ASSIGNMENT |
Of all the lines in the material, how many carry the string "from"? Respond with the number by itself.

THE INPUT |
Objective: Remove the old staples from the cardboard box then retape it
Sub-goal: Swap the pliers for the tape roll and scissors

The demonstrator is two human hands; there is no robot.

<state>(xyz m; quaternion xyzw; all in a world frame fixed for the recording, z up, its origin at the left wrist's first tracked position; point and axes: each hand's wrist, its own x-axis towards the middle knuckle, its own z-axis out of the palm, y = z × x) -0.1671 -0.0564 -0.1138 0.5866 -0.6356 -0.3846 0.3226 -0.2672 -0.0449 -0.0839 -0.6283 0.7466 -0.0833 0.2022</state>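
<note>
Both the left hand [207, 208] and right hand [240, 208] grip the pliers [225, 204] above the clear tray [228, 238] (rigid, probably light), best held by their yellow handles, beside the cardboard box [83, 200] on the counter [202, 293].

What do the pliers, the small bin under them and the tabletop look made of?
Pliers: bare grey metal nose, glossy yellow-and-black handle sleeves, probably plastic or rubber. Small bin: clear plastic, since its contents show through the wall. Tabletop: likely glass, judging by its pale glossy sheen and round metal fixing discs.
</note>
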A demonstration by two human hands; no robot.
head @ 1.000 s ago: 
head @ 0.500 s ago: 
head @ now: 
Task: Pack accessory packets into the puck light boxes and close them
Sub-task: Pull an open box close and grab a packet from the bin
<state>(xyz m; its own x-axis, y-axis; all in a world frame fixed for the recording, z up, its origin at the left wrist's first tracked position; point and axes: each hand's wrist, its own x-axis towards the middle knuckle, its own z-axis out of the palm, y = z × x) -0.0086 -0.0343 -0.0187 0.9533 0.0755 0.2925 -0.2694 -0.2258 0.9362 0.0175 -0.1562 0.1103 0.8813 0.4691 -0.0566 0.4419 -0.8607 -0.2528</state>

THE COMPLETED TASK |
2